*WORK REQUIRED*
Skip any image you find and restate the rest of the data word for word.

*DATA BLOCK*
━━━━━━━━━━

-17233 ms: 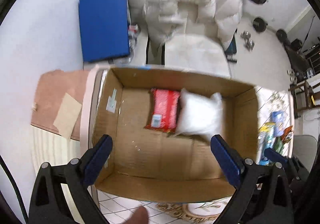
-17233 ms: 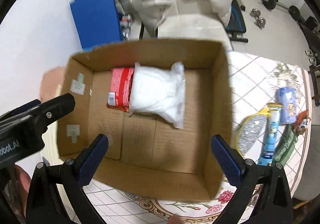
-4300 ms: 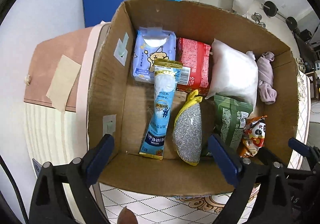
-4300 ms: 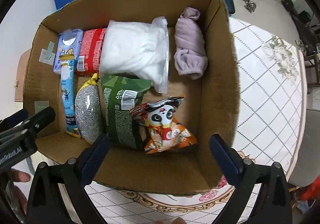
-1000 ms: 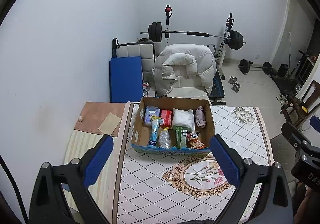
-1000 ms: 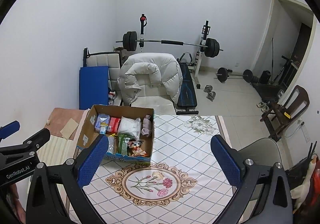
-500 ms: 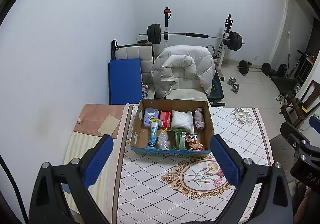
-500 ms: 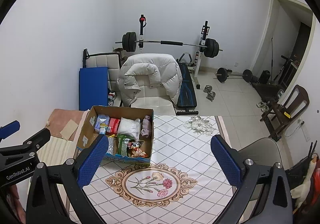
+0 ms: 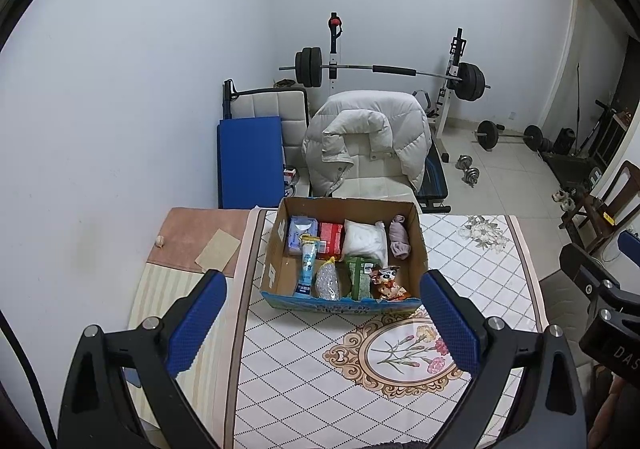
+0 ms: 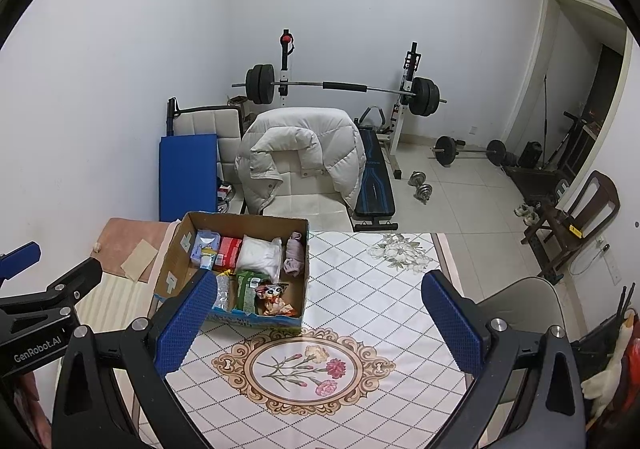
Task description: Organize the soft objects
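A cardboard box (image 9: 420,249) stands on the far left part of the patterned tablecloth (image 9: 320,377); it also shows in the right wrist view (image 10: 306,273). It holds several soft items: a white pouch (image 9: 366,243), a red pack (image 9: 331,236), a blue tissue pack (image 9: 301,233), a blue tube (image 9: 307,267), a silver scrubber (image 9: 327,283), a green pack (image 9: 359,276), a panda snack bag (image 9: 387,281) and a lilac cloth roll (image 9: 399,237). My left gripper (image 9: 322,325) is open and empty, high above and well back from the box. My right gripper (image 10: 318,325) is open and empty, likewise far back.
A white chair with a puffy jacket (image 9: 368,145) stands behind the table. A blue mat (image 9: 250,161), a barbell rack (image 9: 384,69) and dumbbells (image 9: 468,169) lie beyond. A pink mat (image 9: 196,241) lies left of the table. A grey chair (image 10: 520,305) stands at the right.
Both grippers have drifted very slightly nearer the box over the last second. Several seconds ago they were close over the box; they have since pulled far back and up.
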Demonstrator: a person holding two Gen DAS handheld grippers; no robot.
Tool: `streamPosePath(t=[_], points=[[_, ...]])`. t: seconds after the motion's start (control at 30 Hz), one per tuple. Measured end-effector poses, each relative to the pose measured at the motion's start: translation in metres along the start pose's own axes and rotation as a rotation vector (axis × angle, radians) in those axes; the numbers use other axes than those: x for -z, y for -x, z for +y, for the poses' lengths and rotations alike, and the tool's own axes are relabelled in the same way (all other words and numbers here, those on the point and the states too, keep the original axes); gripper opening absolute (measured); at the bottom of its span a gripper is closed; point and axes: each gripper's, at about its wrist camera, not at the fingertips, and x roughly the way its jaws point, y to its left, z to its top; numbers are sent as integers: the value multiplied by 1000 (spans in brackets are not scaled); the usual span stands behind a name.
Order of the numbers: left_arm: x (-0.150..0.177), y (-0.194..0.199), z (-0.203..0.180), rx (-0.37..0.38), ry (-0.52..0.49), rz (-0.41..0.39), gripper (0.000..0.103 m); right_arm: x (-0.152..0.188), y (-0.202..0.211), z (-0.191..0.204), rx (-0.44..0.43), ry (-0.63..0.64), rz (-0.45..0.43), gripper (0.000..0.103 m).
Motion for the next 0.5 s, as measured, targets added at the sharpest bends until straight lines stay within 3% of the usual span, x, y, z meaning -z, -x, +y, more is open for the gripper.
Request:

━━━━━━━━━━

*SOLUTION TO THIS TASK*
-17233 ms: 
-17233 ms: 
-4300 ms: 
-4300 ms: 
-1000 ms: 
-1000 ms: 
-500 ms: 
-500 ms: 
+0 ms: 
+0 ms: 
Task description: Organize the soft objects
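A cardboard box (image 9: 420,249) stands on the far left part of the patterned tablecloth (image 9: 320,377); it also shows in the right wrist view (image 10: 306,273). It holds several soft items: a white pouch (image 9: 366,243), a red pack (image 9: 331,236), a blue tissue pack (image 9: 301,233), a blue tube (image 9: 307,267), a silver scrubber (image 9: 327,283), a green pack (image 9: 359,276), a panda snack bag (image 9: 387,281) and a lilac cloth roll (image 9: 399,237). My left gripper (image 9: 322,325) is open and empty, high above and well back from the box. My right gripper (image 10: 318,325) is open and empty, likewise far back.
A white chair with a puffy jacket (image 9: 368,145) stands behind the table. A blue mat (image 9: 250,161), a barbell rack (image 9: 384,69) and dumbbells (image 9: 468,169) lie beyond. A pink mat (image 9: 196,241) lies left of the table. A grey chair (image 10: 520,305) stands at the right.
Both grippers have drifted very slightly nearer the box over the last second. Several seconds ago they were close over the box; they have since pulled far back and up.
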Demonstrator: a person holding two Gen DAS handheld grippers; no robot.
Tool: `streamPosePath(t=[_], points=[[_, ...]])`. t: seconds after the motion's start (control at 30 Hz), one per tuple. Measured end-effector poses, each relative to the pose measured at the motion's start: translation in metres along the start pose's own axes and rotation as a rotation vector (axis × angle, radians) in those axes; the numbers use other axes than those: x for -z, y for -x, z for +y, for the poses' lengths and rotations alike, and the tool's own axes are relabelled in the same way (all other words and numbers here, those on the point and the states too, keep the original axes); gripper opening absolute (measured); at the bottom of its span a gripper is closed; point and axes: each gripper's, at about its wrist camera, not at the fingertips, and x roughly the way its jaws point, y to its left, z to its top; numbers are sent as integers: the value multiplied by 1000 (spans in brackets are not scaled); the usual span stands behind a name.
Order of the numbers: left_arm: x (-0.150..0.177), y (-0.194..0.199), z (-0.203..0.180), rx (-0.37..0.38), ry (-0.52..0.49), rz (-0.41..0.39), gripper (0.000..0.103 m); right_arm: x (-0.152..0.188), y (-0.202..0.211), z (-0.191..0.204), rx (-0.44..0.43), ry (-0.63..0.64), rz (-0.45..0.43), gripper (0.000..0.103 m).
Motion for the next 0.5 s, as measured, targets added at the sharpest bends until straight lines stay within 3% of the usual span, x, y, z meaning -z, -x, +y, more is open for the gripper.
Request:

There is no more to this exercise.